# Female-Fronted Springsteen Tribute Playing in Toronto Labour Day Weekend!



## hollowbody (Jan 15, 2008)

Hey all, I'm in a band called Rosalita. We're a female-fronted Springsteen tribute with a female lead vocalist and female sax player (the rest of us are dudes). We're playing at the Cadillac Lounge this Sunday, so if you're interested, come on out! We start at 9pm and everyone's got Monday off to nurse their hangovers!

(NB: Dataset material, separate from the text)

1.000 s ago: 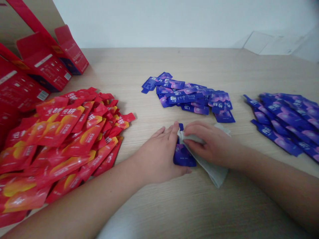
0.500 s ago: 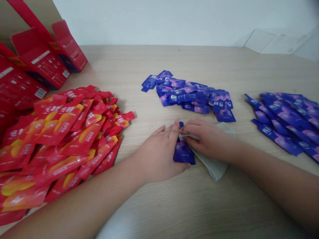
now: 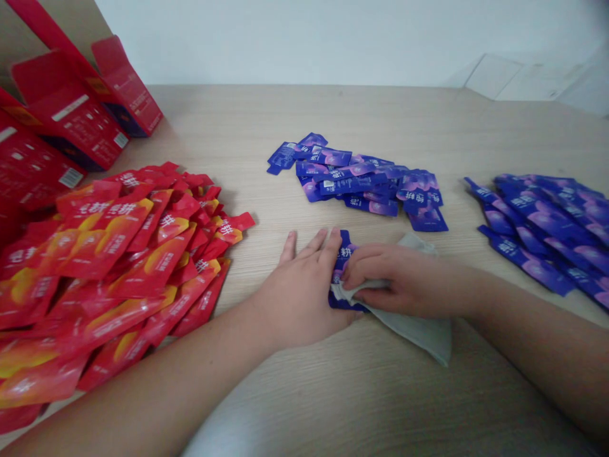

[video=youtube_share;GJVHQbJ1Lm4]http://youtu.be/GJVHQbJ1Lm4[/video]


----------



## -ST- (Feb 2, 2008)

Hi hollowbody,



hollowbody said:


> Hey all, I'm in a band called Rosalita. We're a female-fronted Springsteen tribute with a female lead vocalist and female sax player (the rest of us are dudes). We're playing at the Cadillac Lounge this Sunday, so if you're interested, come on out! We start at 9pm and everyone's got Monday off to nurse their hangovers!
> 
> [video=youtube_share;GJVHQbJ1Lm4]http://youtu.be/GJVHQbJ1Lm4[/video]


You play in both?

Thiis one and http://mollyschamber.ca/


----------



## hollowbody (Jan 15, 2008)

-ST- said:


> Hi hollowbody,
> 
> You play in both?
> 
> Thiis one and http://mollyschamber.ca/


Yup, I'm lead guitar in both bands. I'm also starting up a third band


----------



## -ST- (Feb 2, 2008)

What's the focus of the third band?


----------



## hollowbody (Jan 15, 2008)

-ST- said:


> What's the focus of the third band?


The plan is a strictly 80's band. New Wave, 80's cheese-pop and some hair band stuff too.


----------



## Shark (Jun 10, 2010)

hollowbody said:


> The plan is a strictly 80's band. New Wave, 80's cheese-pop and some hair band stuff too.


That sounds fun!


----------



## hollowbody (Jan 15, 2008)

Shark said:


> That sounds fun!


That's the plan! 

I remember going to 80's nights at clubs in the late 90's/early 00's and the places were always packed with people having a blast, so the idea is to recreate that in a live band.


----------